There are so many many more topics I’d love to hit on this, but that would have to be covered in some other blog entry. The treatment of the LBGT community. Birth control. Abortion. Divorce. This and so so many other topics I will write about one of these days.

So now through my own investigations and examination, my belief in the Church was thoroughly shaken. Then along came Christopher Hitchens…..

End of Part 2

Rants on Faith: Why are some atheists so angry at religion?

A few weeks back, I read this letter from Timothy Havener, the son of a Fundamentalist Christian minister and an atheist.  And what he wrote here brought my feelings in recent years to light.

As a child, I was a devout Catholic, going to morning mass, serving as a Pastoral reader, the Church Choir, and even aspired to religious service.  As I got older though, and strangely thanks to the Jesuits who asked me to really think about why I believed, I found myself falling completely out of faith altogether and into a place where I feel deep inside where I should have been a long time ago.  But despite it all, I still find myself being drawn to a almost militant fervour in my rejection of religion, even as I am so dedicated to growing as a citizen of my city and country. But I still didn’t quite understand why I was so angry at religion as a whole, and the Catholic Church in particular.  Mr. Havener, in this letter of realization of himself, explains it so well as he, and so many other of my fellow atheists, have found themselves in the same place.  It’s betrayal.  I could say more… but I think I’ll let Mr. Havener explain it all himself:

Since I have become an atheist there is a growing anger inside me that sometimes flowers into a quiet, and other times not so quiet, rage. Theists and even some atheists do not seem to understand this emotion, or they trivialize it. Even I have not fully understood this causal effect of my deconversion. I know that I am angry about the lost years of my life wasted on delusions of grandeur and superstitious nonsense, but I have felt that was not really an accurate depiction of the deep emotional undercurrents I have experienced coming out of faith.

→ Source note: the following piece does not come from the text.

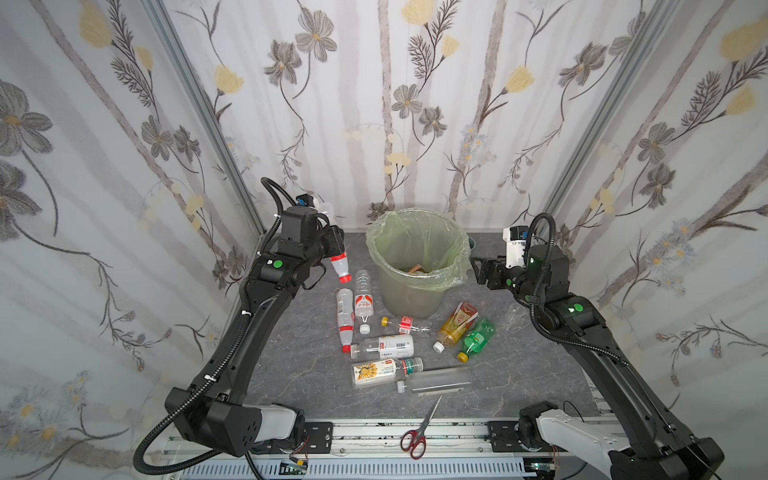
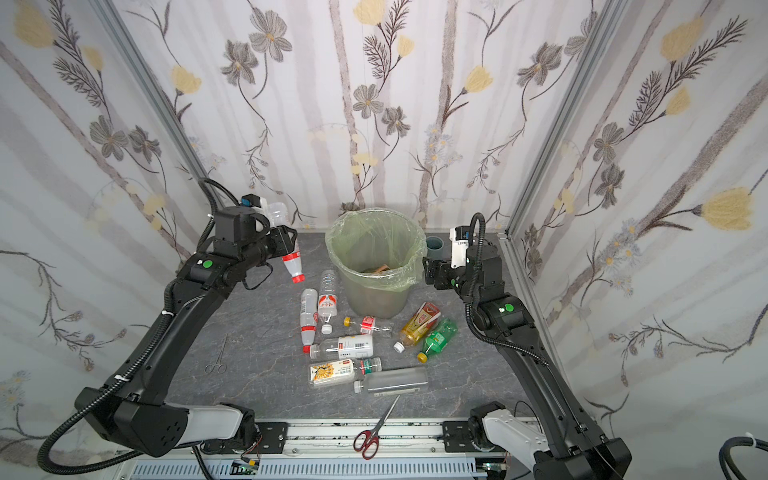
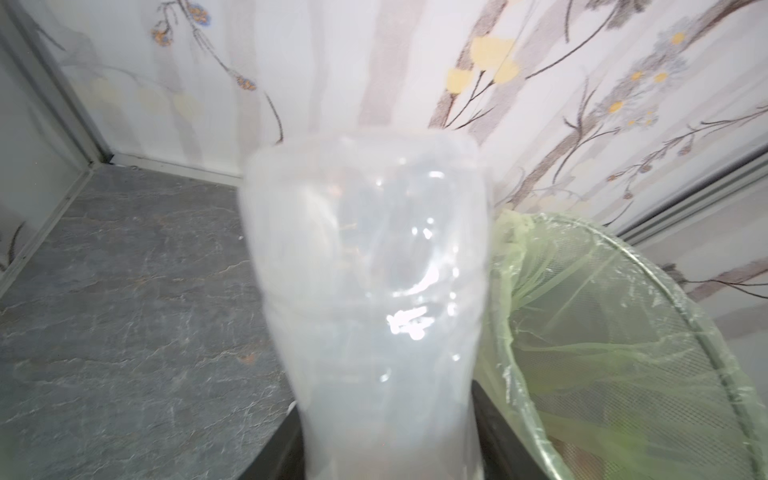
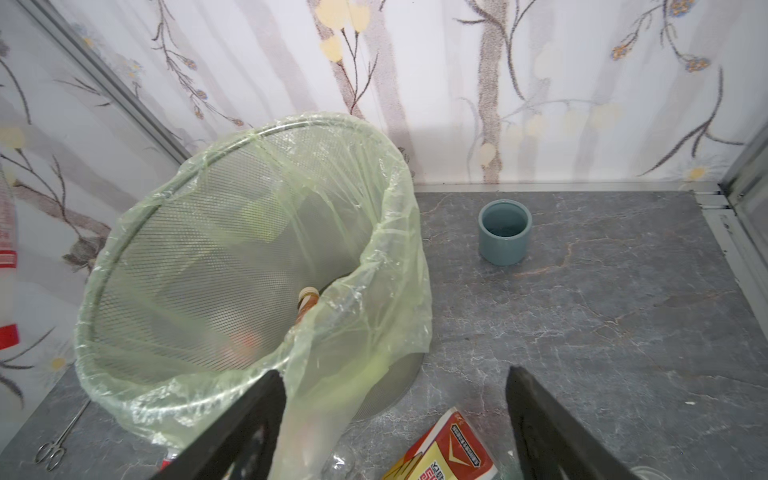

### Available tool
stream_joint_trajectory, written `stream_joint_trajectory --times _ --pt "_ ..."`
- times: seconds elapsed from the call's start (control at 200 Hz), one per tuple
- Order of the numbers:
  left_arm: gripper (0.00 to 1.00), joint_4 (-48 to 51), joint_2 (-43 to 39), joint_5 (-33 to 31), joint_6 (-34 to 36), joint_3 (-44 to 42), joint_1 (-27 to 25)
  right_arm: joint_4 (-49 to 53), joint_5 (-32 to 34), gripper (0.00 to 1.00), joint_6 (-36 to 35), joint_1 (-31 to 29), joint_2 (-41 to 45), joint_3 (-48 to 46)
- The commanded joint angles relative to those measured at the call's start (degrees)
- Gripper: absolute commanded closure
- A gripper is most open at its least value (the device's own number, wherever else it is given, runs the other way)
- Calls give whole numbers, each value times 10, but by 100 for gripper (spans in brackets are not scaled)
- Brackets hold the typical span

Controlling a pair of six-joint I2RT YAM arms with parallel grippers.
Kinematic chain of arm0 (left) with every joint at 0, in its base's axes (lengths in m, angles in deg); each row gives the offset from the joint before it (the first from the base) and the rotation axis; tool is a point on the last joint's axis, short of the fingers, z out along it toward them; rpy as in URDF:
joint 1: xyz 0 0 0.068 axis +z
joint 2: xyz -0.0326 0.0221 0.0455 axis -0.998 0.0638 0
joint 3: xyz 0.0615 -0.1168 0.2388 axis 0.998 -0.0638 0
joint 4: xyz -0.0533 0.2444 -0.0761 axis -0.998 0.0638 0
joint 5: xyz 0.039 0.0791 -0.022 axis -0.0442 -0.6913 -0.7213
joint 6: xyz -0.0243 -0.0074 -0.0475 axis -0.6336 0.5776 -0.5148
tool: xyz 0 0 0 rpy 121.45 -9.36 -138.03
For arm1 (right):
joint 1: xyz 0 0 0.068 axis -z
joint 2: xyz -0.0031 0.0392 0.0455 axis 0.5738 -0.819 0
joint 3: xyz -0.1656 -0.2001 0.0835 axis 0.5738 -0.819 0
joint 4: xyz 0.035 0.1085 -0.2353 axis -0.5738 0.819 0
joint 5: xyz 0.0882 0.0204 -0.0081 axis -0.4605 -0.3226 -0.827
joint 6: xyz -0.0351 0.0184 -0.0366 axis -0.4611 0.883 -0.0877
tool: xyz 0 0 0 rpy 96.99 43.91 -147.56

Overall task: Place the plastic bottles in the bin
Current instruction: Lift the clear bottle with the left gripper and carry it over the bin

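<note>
Plastic bottles point(image 1: 386, 346) lie mostly in a loose cluster on the grey surface point(image 1: 523, 374) just in front of the bin point(image 1: 409, 299). An amber bottle point(image 1: 455, 326) and a green bottle point(image 1: 478, 338) lie side by side at its front right. Inside the bin, the pale green bag point(image 4: 374, 257) veils all but a tan-capped bottle point(image 4: 308, 296). The left end effector point(image 1: 332, 243) pinches a clear red-capped bottle point(image 1: 339, 264), cap down, left of the bin's rim. In the left wrist view the bottle's blurred body covers most of the grip. The right end effector point(image 1: 478, 268) is spread and empty beside the bin's right rim. A blue-grey cup point(image 2: 435, 248) is half hidden behind the bin. Open surface lies at the right, and red-handled scissors point(image 1: 415, 436) straddle the front edge.
</note>
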Motion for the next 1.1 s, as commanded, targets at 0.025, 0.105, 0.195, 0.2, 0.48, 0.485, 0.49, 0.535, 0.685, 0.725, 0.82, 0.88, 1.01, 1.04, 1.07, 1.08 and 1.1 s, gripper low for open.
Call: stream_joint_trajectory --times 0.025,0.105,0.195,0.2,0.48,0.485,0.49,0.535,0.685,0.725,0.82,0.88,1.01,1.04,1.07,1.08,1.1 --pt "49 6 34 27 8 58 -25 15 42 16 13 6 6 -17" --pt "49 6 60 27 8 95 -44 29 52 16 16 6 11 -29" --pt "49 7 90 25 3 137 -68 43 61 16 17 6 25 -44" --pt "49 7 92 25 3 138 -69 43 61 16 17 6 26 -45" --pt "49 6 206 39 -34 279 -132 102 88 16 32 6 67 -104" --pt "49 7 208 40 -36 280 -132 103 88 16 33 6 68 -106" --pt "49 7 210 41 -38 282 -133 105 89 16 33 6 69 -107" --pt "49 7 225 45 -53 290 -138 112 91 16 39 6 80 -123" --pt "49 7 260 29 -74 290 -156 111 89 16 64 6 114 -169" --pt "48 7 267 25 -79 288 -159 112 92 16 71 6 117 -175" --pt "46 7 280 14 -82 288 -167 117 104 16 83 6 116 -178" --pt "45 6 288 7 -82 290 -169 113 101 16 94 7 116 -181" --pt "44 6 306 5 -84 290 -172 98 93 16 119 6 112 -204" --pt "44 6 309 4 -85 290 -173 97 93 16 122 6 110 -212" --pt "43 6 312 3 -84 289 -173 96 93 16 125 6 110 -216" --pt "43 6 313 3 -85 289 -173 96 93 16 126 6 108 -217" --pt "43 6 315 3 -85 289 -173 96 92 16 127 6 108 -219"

As a child, I remember that I loved to help people. My parents would often take me with them as they ministered to the sick, the elderly, and the needy. I was taught to love people as Jesus loved them. When I grew older my human compassion and empathy was filtered through a world view that instructed me to preach self condemnation and guilt as love. After all, if you truly loved your fellow man, you would do anything to prevent their eternal soul from burning in torment forever. So, I became a missionary to spread the ‘good news’ to those who needed the salvation of Christ. This became my mission in life and it consumed me.

When the walls of indoctrination started to crumble in my later years, I began to feel a sense of panic and fear. Fear that my mind was betraying me and that Satan was tempting me away from the Lord. At the same time I felt a drive to seek the truth fervently as I had been taught to do. This love for ‘truth’ and understanding had taken an unexpected detour to a place I never thought I would find myself. I would wrestle in prayer for hours in tears alone in the dark, pleading with a God who was never there. There were nights when I would wake up in cold sweats as if I could feel the fires of hell licking my feet.

After a while, when the fear and guilt subsided, I saw much more clearly what exactly religion had done to me. It had taken the innocence of a child who wanted to love and help people, and twisted me into a pawn to perpetuate its lies and fear. Worst of all, it made me think that this was love. I was taught that only through Christ could I experience true love for others. I was told my own heart was corrupted by the curse of sin I had inherited from Adam. When I would feel compassion and love for the afflicted I would always attribute these feelings to God and give credit to him.

This is where my anger truly comes from.

That love and empathy I felt was always me. The goodness I expressed toward others was always my own compassion and understanding. Religion was taking my identity as a person and the goodness in me, and using it to make itself stronger. But it did not stop there, it twisted the best qualities of my human nature and perverted it to spread a message of fear and lies to those most vulnerable to indoctrination. Looking back, it was if someone had stripped me of who I was and replaced it with a shell of a person.

The biggest betrayal was when I started to really look at the God in whom I placed my trust. The stories in the Bible revealed a psychopathic monster, not a loving father. The message of salvation became insulting to me. Why should I need redemption from such an awful, horrible creature who would slay infants and pregnant mothers because his feelings were hurt. I felt a level of betrayal that reached to the darkest corners of my mind and at the same time felt like I was betraying everyone who I had ever looked up to.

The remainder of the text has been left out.